Kassenchef Rebscher forderte als Konsequenz der Erhebung möglichst flächendeckende Rauchverbote in Gaststätten und öffentlichen Räumen ohne Ausnahme. Die Untersuchung erfasse noch nicht einmal das vermiedene Leid wegen Lungenkrebs und anderen Lungenkrankheiten. „Da wird sich einiges relativieren, was wir an vermeintlichen Freiheitsrechten bisher in der Debatte gehört haben.“

Auch Helmut Gohlke, Vorstandsmitglied der Herzstiftung, vertrat die Ansicht, die Rauchverbote hätten noch mehr bewirkt hätten als nun erwiesen. So seien zuletzt mehr als 100 000 Menschen pro Jahr an Krankheiten gestorben, die mit dem Rauchen zu tun hätten. Das entspreche mehr als 290 Todesfällen pro Tag. Zehntausende Lungenkarzinome könnten durch ein Verzicht der Betroffenen auf Zigaretten verhindert werden. „Passivrauchen ist keine Belästigung, sondern Körperverletzung“, sagte Gohlke zudem.

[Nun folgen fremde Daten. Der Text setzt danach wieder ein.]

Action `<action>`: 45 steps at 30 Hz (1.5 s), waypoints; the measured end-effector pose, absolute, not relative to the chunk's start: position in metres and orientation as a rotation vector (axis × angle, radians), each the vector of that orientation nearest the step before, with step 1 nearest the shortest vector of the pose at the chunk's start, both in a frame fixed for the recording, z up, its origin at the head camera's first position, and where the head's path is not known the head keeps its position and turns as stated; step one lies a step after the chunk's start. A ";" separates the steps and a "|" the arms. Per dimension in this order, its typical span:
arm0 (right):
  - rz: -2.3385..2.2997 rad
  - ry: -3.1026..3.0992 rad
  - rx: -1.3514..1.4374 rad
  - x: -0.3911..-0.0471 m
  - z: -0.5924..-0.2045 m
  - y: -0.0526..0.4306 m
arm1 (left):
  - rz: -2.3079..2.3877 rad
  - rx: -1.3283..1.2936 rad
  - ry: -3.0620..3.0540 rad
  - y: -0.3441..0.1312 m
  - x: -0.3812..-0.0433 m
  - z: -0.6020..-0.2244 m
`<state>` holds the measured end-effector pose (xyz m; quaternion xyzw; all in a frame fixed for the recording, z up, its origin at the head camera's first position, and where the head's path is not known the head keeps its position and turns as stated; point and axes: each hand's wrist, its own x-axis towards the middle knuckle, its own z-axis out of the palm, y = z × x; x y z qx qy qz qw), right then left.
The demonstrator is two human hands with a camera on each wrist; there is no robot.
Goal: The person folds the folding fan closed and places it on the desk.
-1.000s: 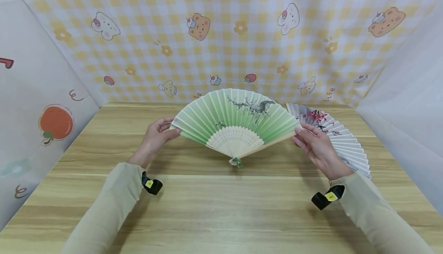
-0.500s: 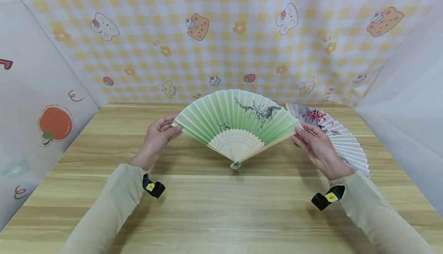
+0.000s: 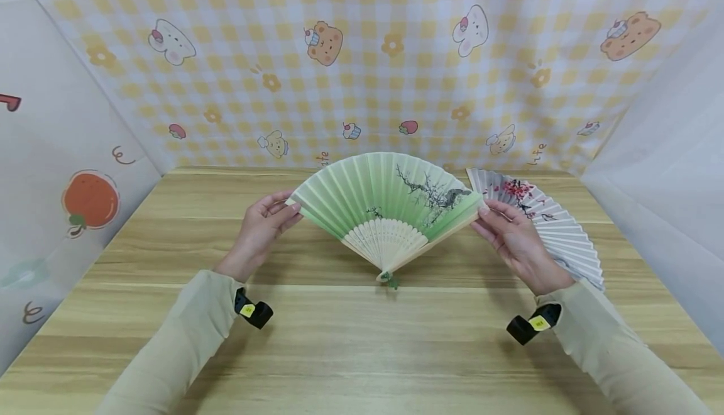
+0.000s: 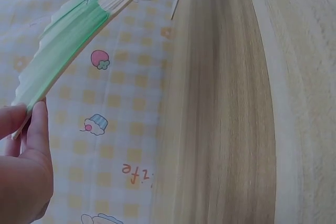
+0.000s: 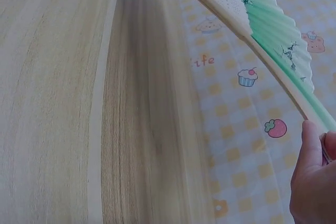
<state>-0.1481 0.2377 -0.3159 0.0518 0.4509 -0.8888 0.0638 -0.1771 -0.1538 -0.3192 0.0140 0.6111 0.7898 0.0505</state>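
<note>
A green folding fan (image 3: 373, 195) with a dark branch print is spread wide between both hands, its pale ribs meeting at a pivot with a green tassel (image 3: 389, 278). My left hand (image 3: 260, 229) pinches the fan's left outer corner between thumb and fingers. At the opposite corner my right hand (image 3: 515, 242) pinches the outer guard stick. In the left wrist view the left hand (image 4: 29, 156) grips the pleated edge's tip; in the right wrist view the right hand (image 5: 313, 177) holds the end of the guard, partly cut off by the frame.
A second folding fan (image 3: 565, 239), pale grey-white with red blossoms, lies spread on the wooden table (image 3: 362, 352) behind the right hand, which covers part of it. A yellow checked cloth (image 3: 362, 88) hangs along the table's back edge, with white cloth at both sides.
The green fan's pivot has come down and slightly nearer, and its spread has narrowed a little. My left hand has shifted slightly right; the right hand has moved slightly left.
</note>
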 end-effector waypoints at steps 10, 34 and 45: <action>-2.666 1.351 0.148 -0.148 -0.313 0.237 | 2.438 0.090 1.783 -0.150 -0.175 -0.321; -2.592 1.467 0.179 -0.150 -0.305 0.231 | 2.409 0.156 1.757 -0.136 -0.173 -0.323; -2.601 1.441 0.104 -0.149 -0.304 0.229 | 2.401 0.179 1.739 -0.130 -0.172 -0.324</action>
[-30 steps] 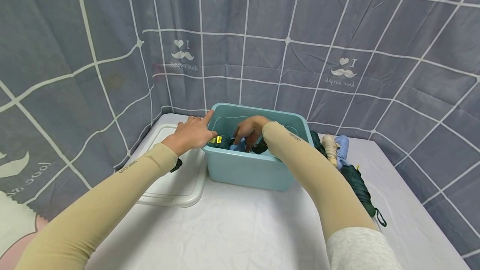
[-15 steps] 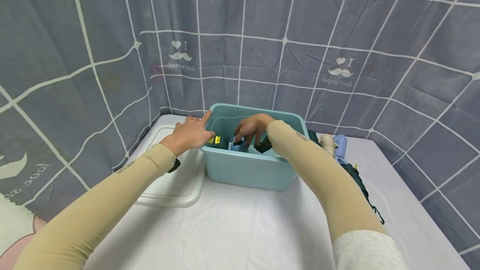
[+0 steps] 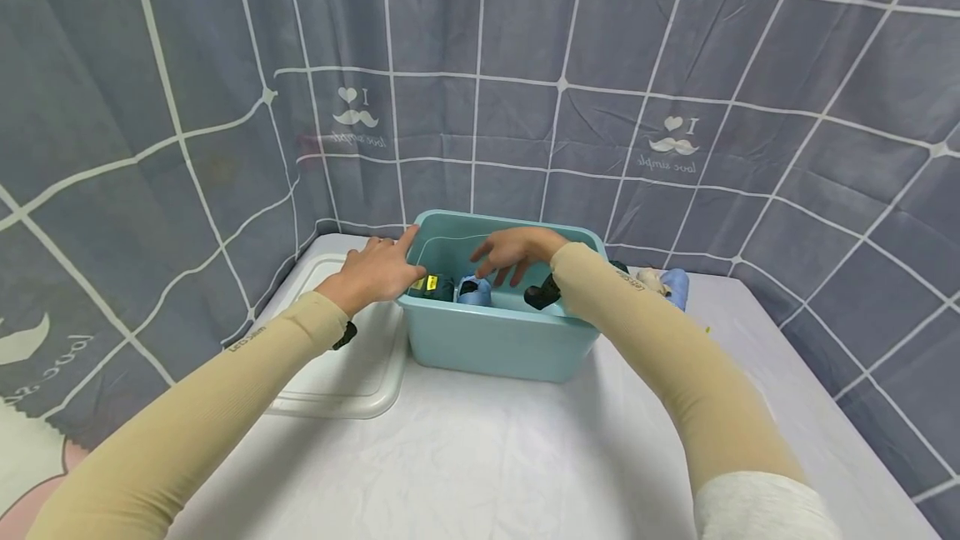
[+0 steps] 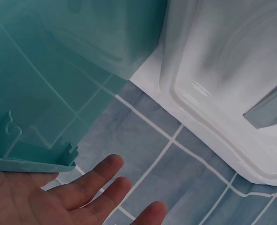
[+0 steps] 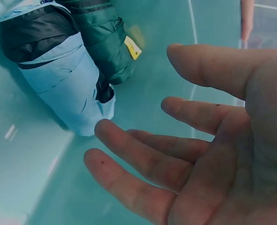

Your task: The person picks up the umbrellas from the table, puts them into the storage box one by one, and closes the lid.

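My left hand [image 3: 375,271] rests on the left rim of a teal plastic bin [image 3: 487,344], fingers spread; in the left wrist view its fingers [image 4: 89,185] extend past the bin's edge. Inside the bin, a blue rolled umbrella [image 3: 476,298] with black lining lies beside a dark green one [image 3: 441,290] bearing a yellow tag. My right hand [image 3: 517,250] hovers in the bin, just right of the blue umbrella. Seen from the right wrist, its fingers [image 5: 147,159] are loosely spread and hold nothing, with the blue umbrella [image 5: 63,79] and green umbrella [image 5: 98,40] beyond them.
A white lid [image 3: 360,377] lies flat left of the bin. Right of the bin, partly behind my right arm, are a beige rolled umbrella [image 3: 651,280] and another blue one [image 3: 677,286]. A grey checked curtain [image 3: 525,107] hangs behind the white-covered table [image 3: 480,457].
My right hand has let go of the blue umbrella in the bin and moved up and right, away from it. My left hand stays on the rim.
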Demonstrator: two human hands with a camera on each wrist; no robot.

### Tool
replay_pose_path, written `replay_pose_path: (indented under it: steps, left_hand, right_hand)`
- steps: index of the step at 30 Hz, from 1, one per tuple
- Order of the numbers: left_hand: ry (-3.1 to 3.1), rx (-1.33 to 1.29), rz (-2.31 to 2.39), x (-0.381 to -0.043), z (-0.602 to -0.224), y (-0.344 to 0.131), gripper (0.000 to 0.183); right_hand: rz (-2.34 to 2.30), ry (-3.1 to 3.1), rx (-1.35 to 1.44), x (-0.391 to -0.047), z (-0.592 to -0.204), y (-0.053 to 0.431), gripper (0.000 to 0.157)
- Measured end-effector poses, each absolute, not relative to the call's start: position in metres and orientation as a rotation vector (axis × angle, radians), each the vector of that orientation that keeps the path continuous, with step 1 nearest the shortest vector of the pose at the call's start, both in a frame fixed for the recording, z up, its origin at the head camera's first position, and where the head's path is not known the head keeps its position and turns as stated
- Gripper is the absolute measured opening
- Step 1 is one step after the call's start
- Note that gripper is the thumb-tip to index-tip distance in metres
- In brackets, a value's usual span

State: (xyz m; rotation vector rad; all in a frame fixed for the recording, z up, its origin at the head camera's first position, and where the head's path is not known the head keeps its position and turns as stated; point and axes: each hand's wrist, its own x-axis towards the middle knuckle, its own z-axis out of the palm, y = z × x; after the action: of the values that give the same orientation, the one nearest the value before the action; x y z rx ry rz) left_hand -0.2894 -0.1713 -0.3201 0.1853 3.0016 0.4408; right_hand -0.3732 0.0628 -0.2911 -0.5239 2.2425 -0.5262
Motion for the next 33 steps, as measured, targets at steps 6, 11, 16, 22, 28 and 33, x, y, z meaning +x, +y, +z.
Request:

Nach Ansicht der Vorsitzenden des Gesundheitsausschusses im Bundestag, Carola Reimann (SPD), zeigt die Studie, „dass die Nichtraucherschutzgesetze wirken und Erkrankungen verhindern“. Sie sagte der Nachrichtenagentur dpa weiter: „Ich würde mir wünschen, dass alle Länder es machen wie Bayern und einheitlich auf Ausnahmen verzichten.“

Baden-Württemberg, Hessen, Niedersachsen und Mecklenburg-Vorpommern führten 2007 Nichtraucherschutzgesetze ein. Im Jahr darauf folgten Bayern, Berlin, Brandenburg, Bremen, Hamburg, Nordrhein-Westfalen, Rheinland-Pfalz, das Saarland, Sachsen, Sachsen-Anhalt, Schleswig-Holstein und Thüringen. Viele Länder erlauben in kleinen Kneipen das Rauchen ab 18 Jahren. Sonst darf fast überall in separaten Raucherräumen gequalmt werden. Nach einem Volksentscheid in Bayern ist dort das Rauchen in Gaststätten fast ausnahmslos verboten.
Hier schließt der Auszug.